Activity
Exactly reproduce the lines from the one containing "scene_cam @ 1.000" through the last line of the data, both ends included, leaving out pictures.

═══ The data

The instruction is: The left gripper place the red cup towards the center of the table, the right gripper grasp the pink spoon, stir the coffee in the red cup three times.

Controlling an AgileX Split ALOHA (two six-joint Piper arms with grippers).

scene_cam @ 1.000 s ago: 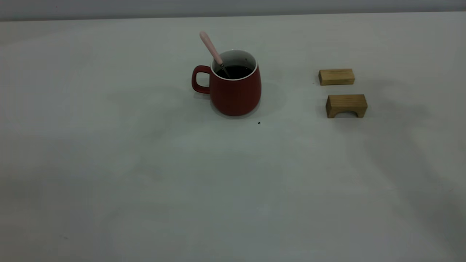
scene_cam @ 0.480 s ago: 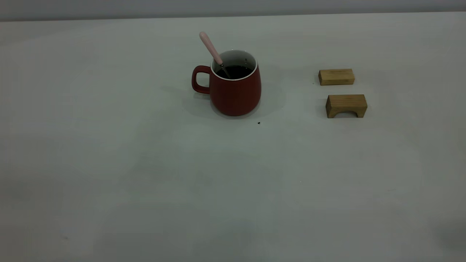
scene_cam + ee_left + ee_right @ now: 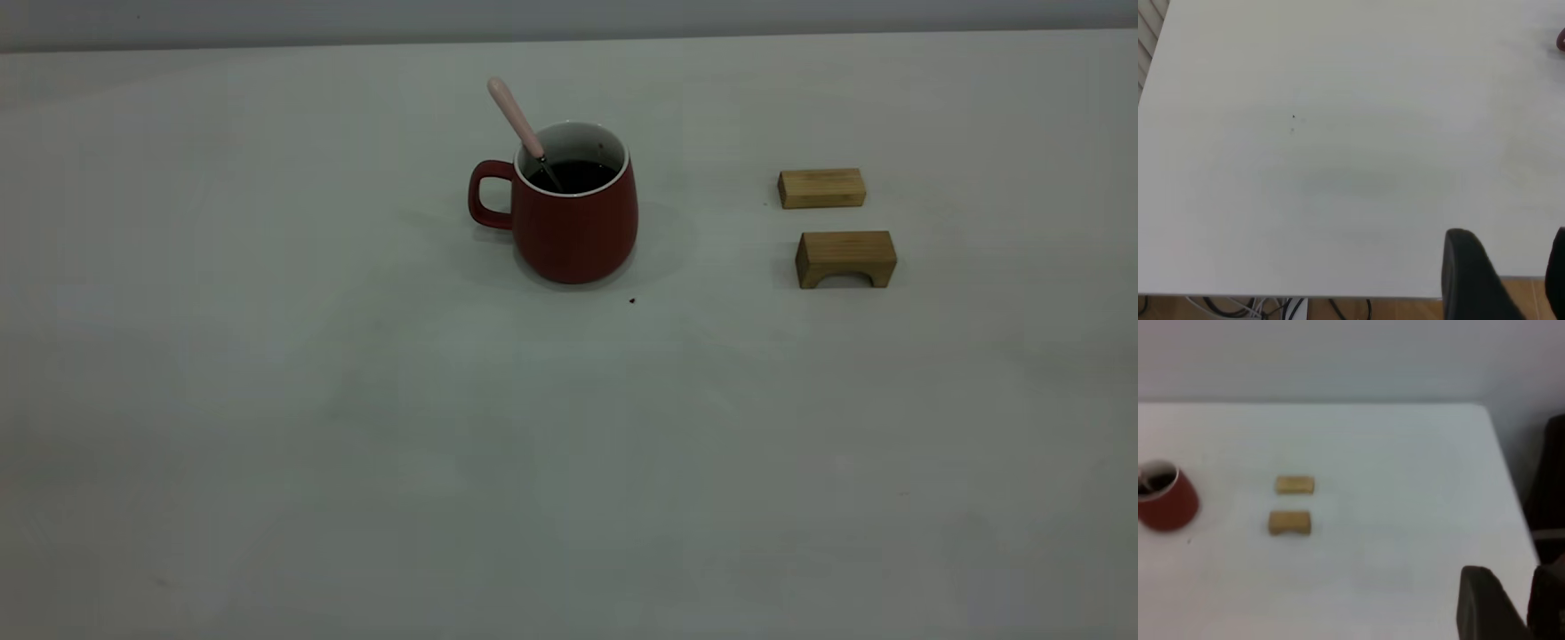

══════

Output for this exercise
scene_cam @ 1.000 s ago: 
scene_cam @ 0.480 s ago: 
scene_cam + ee_left + ee_right @ now: 

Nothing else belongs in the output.